The protest is denied.
Thomas H. Armstrong
 According to the RFQ, the contractor will support all levels of training and also provide comprehensive logistical and advisory support for the Royal Saudi Naval Forces. RFQ at 12-20. Citations to the RFQ are to the document at tab 1 of the agency report (AR).
 It appears that CHA first attempted to send its supporting cost data to the agency at 3:39 p.m. on August 29, but used the wrong email address. AR, Tab 5, CHA Email to Agency Re: Late Submission at 1. In addition, Kratos sent CHA’s missing information at 3:54 p.m. on August 31. AR, Tab 12, Emails Between Kratos and Navy, Aug. 31, 2020, at 2. This information contained CHA’s “detailed cost and pricing package [in accordance with] the subject RF[Q] requirements in support of the Government’s evaluation of Kratos’ timely submittal of 28 August 2020.” Id. Attached to the email was a cover letter, CHA’s cost summary, and CHA’s cost narrative. Id. The cost summary and the cost narrative provided detailed information about CHA’s costs, including professional salaries and the cost and type of personnel benefits. AR, Tab 26, CHA Cost Quotation Spreadsheet; Tab 27, CHA Cost Narrative.
 The memorandum for record is undated, but no party argues, and the record does not reflect, that it was not drafted contemporaneously with the conclusions reached therein.

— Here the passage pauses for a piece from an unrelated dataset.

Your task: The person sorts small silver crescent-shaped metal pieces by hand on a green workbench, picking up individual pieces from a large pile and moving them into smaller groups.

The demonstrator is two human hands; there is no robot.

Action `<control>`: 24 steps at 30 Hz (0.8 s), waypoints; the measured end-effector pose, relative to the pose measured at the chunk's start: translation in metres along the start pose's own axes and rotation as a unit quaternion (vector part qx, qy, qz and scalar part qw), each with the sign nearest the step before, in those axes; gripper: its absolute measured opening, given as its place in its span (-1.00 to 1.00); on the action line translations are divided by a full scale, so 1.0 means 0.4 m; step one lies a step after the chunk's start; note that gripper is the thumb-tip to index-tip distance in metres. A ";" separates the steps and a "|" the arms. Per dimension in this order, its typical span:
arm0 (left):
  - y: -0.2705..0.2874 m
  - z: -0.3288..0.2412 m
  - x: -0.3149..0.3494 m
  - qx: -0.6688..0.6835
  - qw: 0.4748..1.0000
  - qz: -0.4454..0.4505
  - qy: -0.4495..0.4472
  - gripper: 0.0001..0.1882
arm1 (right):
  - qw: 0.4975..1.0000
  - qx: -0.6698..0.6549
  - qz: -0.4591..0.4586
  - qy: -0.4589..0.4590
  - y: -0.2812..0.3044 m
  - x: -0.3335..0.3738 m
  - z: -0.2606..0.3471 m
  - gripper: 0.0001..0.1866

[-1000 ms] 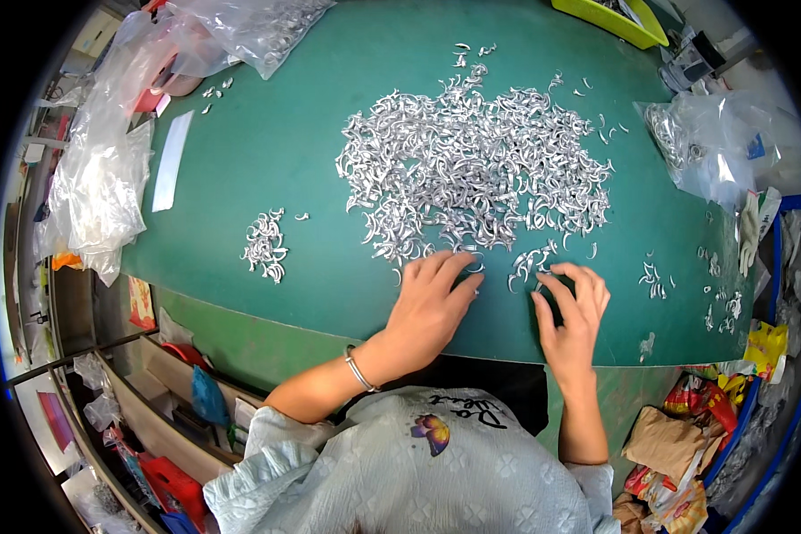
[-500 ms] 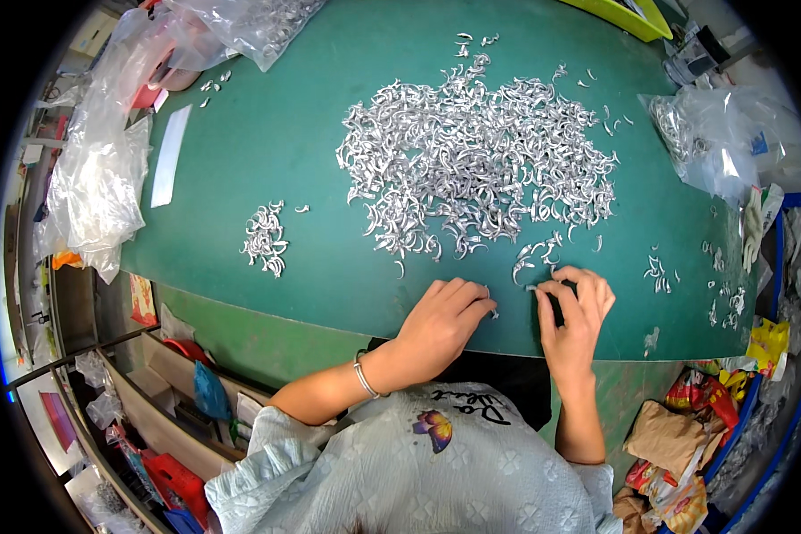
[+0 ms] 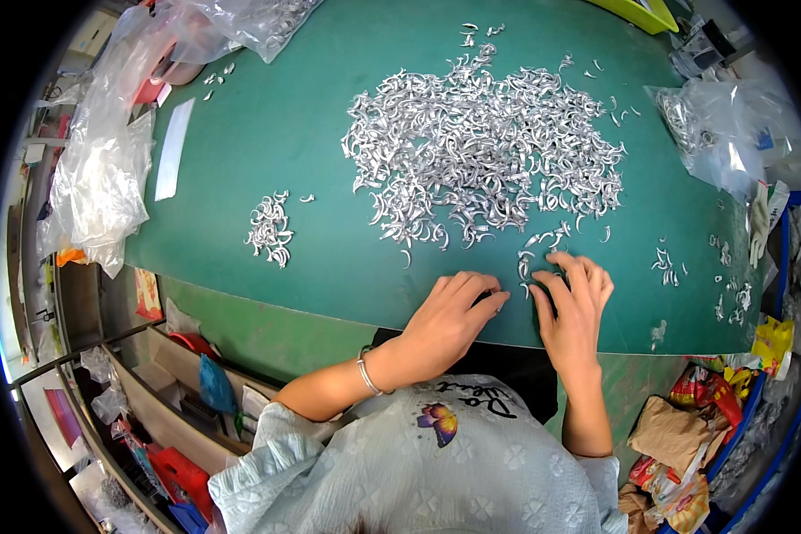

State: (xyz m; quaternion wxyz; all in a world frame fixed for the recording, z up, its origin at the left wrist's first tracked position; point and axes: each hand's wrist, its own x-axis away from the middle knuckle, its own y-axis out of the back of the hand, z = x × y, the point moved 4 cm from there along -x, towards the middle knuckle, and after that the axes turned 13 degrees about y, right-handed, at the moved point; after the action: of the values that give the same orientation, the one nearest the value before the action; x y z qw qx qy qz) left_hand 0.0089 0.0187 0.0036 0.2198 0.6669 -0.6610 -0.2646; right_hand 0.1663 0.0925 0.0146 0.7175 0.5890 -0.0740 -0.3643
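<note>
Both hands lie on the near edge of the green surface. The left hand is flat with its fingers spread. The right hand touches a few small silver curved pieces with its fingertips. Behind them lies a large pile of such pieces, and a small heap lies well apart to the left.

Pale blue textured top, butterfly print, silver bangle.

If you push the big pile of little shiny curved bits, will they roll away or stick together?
The silver bits look thin, curved and light, so they would probably slide and scatter. Their hooked shapes seem apt to snag together. Loose ones by the right hand lie flat, so rolling seems unlikely.
</note>
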 end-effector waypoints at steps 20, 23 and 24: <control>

 Because the value of the anticipated task order is over $25 million, this procurement is within our jurisdiction to hear protests related to the issuance of orders under multiple-award IDIQ contracts awarded under the authority granted in Title 10 of the United States Code. 10 U.S.C. § 2304c(e)(1)(B).
 Kratos raises several ancillary arguments. While we have considered all of the protest grounds, not all are discussed here and none provides a basis to sustain the protest.

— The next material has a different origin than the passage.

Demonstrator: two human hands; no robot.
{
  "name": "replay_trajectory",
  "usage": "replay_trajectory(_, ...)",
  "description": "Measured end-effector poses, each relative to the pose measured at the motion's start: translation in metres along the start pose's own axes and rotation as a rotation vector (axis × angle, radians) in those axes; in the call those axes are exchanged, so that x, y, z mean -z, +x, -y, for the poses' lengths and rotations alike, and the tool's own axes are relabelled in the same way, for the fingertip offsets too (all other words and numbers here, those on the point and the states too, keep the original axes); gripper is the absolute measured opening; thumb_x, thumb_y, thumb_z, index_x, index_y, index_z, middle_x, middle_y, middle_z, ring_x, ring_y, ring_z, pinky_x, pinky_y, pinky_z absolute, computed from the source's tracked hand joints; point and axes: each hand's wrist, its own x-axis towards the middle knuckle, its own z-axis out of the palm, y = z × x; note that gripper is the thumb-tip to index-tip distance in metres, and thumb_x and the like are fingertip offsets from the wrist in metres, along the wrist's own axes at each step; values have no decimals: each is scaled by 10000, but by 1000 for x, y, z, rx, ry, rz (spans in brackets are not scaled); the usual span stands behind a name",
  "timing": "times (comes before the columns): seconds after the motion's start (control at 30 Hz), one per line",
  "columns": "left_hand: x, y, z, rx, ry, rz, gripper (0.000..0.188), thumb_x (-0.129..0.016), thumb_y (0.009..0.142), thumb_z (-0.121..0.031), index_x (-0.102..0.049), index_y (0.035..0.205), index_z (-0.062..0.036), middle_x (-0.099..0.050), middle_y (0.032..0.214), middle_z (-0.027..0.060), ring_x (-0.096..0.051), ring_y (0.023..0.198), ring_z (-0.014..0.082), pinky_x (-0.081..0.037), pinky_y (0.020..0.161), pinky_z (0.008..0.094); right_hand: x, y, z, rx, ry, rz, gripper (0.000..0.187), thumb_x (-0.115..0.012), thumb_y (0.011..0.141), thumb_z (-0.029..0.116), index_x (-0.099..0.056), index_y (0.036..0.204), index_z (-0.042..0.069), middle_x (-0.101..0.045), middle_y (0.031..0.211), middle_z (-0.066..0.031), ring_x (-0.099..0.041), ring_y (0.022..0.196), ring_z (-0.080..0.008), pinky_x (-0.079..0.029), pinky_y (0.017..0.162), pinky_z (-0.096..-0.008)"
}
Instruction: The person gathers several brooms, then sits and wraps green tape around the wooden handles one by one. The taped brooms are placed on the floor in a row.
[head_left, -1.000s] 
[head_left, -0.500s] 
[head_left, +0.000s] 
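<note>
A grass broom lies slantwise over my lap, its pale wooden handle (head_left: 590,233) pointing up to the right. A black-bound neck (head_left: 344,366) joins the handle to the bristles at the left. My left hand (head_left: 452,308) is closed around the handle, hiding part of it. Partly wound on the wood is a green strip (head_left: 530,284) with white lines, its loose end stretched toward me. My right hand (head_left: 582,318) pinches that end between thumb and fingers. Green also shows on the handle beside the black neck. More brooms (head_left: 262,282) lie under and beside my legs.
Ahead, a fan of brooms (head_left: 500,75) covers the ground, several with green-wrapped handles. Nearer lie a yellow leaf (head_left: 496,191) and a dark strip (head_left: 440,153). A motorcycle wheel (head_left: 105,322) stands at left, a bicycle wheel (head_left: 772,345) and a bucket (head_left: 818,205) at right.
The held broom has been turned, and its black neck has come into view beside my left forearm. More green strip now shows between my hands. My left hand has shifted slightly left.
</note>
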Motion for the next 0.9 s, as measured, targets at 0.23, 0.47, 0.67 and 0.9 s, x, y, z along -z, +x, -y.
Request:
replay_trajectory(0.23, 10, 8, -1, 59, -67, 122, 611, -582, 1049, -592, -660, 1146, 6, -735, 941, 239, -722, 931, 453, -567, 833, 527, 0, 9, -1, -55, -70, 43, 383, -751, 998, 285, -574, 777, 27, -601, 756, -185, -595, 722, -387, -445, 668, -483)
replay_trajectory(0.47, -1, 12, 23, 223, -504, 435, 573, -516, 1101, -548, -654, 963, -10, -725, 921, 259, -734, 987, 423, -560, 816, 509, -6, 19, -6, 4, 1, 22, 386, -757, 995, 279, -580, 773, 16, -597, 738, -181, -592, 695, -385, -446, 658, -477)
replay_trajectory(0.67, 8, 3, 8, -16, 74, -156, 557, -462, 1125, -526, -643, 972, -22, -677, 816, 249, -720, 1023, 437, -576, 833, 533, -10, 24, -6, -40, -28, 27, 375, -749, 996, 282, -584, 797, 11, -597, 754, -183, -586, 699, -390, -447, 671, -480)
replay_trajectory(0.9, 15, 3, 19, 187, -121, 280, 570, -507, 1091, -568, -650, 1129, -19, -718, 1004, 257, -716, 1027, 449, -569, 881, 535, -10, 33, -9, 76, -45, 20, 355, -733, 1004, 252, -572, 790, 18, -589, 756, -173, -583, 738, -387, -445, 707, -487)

 We agree with the agency that supplementing Kratos’s proposal with CHA’s missing cost information would have constituted discussions and not clarifications. As a general rule, clarifications are limited exchanges between an agency and an offeror for the purpose of eliminating minor uncertainties or irregularities in a proposal, and do not give an offeror the opportunity to revise or modify its proposal. FAR 15.306(a)(2); see Gulf Copper Ship Repair, Inc., B‑293706.5, Sept. 10, 2004, 2005 CPD ¶ 108 at 6; DevTech Syst., Inc., B-418273.3, B-418273.4, Dec. 22, 2020, 2021 CPD ¶ 2at 8(while the FAR part 15 regulations concerning discussions do not, as a general rule, govern task and delivery order competitions conducted under FAR part 16, our decisions use the requirements under FAR part 15 as a guide when considering the fairness of those communications under FAR part 16).
Discussions, on the other hand, occur when an agency communicates with an offeror for the purpose of obtaining information essential to determine the acceptability of the proposal, or provides the offeror with an opportunity to revise or modify its proposal in some material respect. Lockheed Martin Simulation, Training & Support, B-292836.8 et al., Nov. 24, 2004, 2005 CPD ¶ 27 at 8; see FAR 15.306(d). Where there is a dispute regarding whether communications between an agency and an offeror constitute discussions, the test is whether an offeror has been afforded an opportunity to revise or modify its proposal. Environmental Quality Mgmt., Inc., B-402247.2, Mar. 9, 2010, 2010 CPD ¶ 75 at 6.